- Tangkhul Hundung Location in Manipur, India Tangkhul Hundung Tangkhul Hundung (India)
- Coordinates: 24°48′33″N 94°14′36″E﻿ / ﻿24.80917°N 94.24333°E
- Country: India
- State: Manipur
- District: Ukhrul

Population
- • Total: 750

Languages
- • Official: Tangkhul (Tangkhul Hundung tui)
- Time zone: UTC+5:30 (IST)
- PIN: 795142
- Vehicle registration: MN
- Nearest city: Ukhrul Imphal
- Literacy: 74.03%
- Lok Sabha constituency: Outer Manipur
- Vidhan Sabha constituency: Phungyar

= Tangkhul Hundung =

Tangkhul Hundung is a village south of Ukhrul in Ukhrul district, Manipur, India. The village is about 65 km from Ukhrul and about 45 km from Imphal and is partially connected by National Highway 150 that connects Imphal and Kohima via Ukhrul and Jessami. Tangkhul Hundung is divided into two major parts, Tangkhul Hundung Khullen and Tangkhul Hundung Khunou. The village is flanked by Thoyee in the west, Shingkap in the north, Itham in the south and Alang in the east. Locally, the inhabitants speak Tangkhul Hundung tui, which belongs to the Tibeto-Burman language family.

==Total population==
According to 2011 census, Tangkhul Hundung Khullen has 138 households with the total of 640 people of which 340 are male and 300 are female. Of the total population, 74 were in the age group of 0–6 years. The average sex ratio of the village is 882 female to 1000 male which is lower than the state average of 985. The literacy rate of the village stands at 86.40% which is higher than the state average 76.94%. Male literacy rate stands at 89.67% while female literacy rate was 82.71%.

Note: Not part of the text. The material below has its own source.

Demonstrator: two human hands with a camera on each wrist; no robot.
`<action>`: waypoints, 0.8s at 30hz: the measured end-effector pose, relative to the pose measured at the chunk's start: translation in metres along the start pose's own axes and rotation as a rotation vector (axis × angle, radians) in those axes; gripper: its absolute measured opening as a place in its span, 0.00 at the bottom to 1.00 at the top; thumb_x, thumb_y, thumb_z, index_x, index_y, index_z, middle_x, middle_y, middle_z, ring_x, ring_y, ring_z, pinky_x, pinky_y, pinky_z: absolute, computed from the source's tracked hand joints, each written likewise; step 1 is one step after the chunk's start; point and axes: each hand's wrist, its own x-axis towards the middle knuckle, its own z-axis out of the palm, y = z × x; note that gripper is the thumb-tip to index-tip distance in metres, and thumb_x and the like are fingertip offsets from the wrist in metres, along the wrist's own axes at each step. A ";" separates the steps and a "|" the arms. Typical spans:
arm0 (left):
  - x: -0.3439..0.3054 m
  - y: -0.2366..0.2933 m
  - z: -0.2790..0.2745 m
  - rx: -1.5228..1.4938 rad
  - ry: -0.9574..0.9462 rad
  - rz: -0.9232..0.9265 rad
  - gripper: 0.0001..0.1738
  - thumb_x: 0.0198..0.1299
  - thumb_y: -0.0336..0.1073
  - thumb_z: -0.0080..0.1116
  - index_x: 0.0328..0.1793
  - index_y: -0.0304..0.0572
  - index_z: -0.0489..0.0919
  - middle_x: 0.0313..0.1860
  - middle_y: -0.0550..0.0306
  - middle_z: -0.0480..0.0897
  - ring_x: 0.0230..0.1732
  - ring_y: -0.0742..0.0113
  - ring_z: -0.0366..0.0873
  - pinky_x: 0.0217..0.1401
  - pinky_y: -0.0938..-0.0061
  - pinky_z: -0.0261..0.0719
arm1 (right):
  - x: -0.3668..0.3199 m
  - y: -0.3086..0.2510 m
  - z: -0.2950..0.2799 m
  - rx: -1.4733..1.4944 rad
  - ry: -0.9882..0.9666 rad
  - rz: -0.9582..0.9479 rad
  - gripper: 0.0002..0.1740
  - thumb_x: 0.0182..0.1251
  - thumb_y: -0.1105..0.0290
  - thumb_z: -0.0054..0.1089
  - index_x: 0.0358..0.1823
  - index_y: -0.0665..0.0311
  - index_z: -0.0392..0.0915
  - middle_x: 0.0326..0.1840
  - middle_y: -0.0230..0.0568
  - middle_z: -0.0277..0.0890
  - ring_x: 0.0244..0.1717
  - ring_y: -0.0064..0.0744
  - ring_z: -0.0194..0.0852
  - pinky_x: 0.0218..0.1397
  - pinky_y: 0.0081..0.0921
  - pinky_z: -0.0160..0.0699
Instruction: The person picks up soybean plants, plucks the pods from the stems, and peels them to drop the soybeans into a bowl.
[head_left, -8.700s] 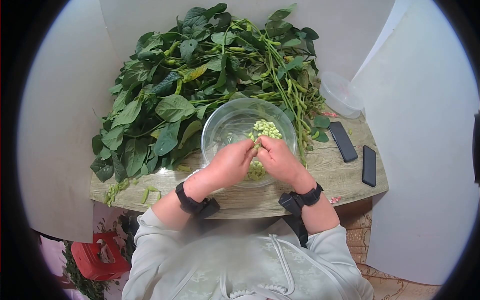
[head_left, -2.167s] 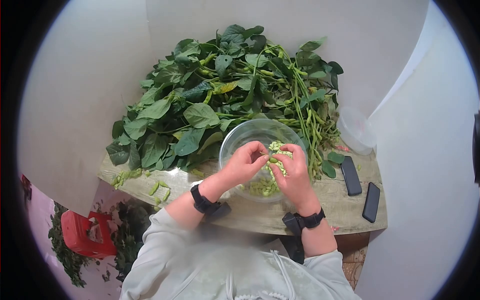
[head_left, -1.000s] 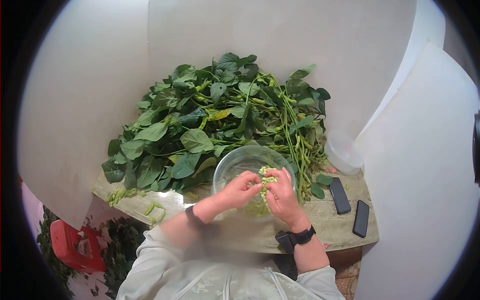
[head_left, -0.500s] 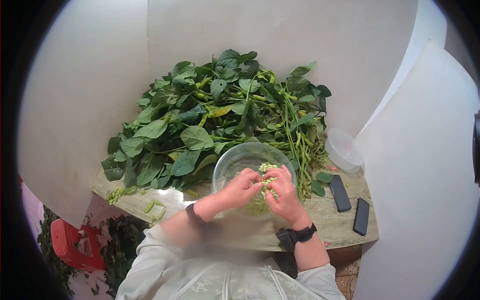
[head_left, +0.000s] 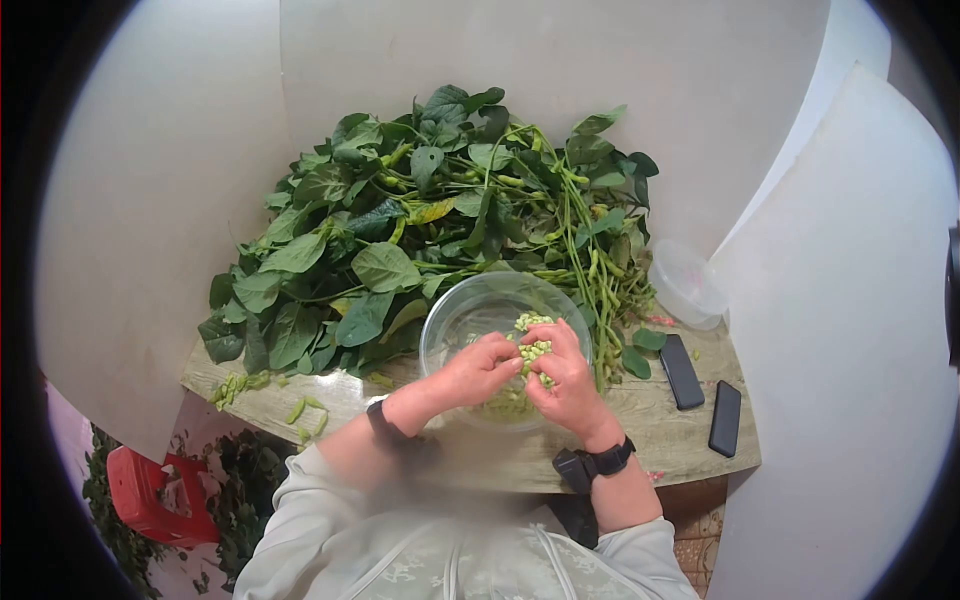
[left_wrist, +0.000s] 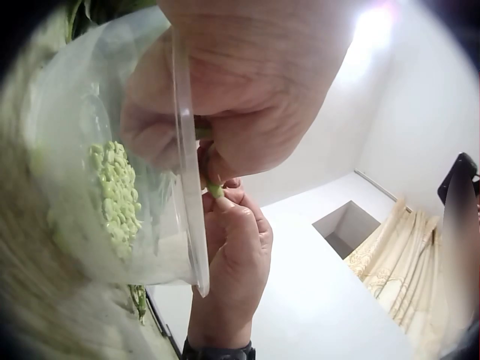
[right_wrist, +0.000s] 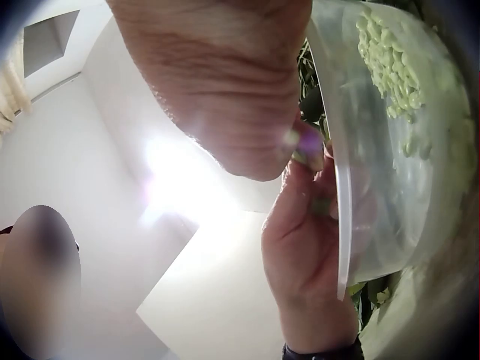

According to 2011 census, Tangkhul Hundung Khunao has 49 households with the total of 224 people of which 110 are male and 114 are female. Of the total population, 31 were in the age group of 0–6 years. The average sex ratio of the village is 1036 female to 1000 male which is higher than the state average of 985. The literacy rate of the village stands at 56.99% which is lower than the state average 76.94%. Male literacy rate stands at 60% while female literacy rate was 54.37%.

==People and occupation==
The village is home to people of Tangkhul Naga tribe. Majority of the inhabitants are Christians. Agriculture is the primary occupation of the inhabitants. Tangkhul Hundung is one of the 44 villages considered likely to be affected as a catchment area when the Mapithel multi purpose project is finally functional.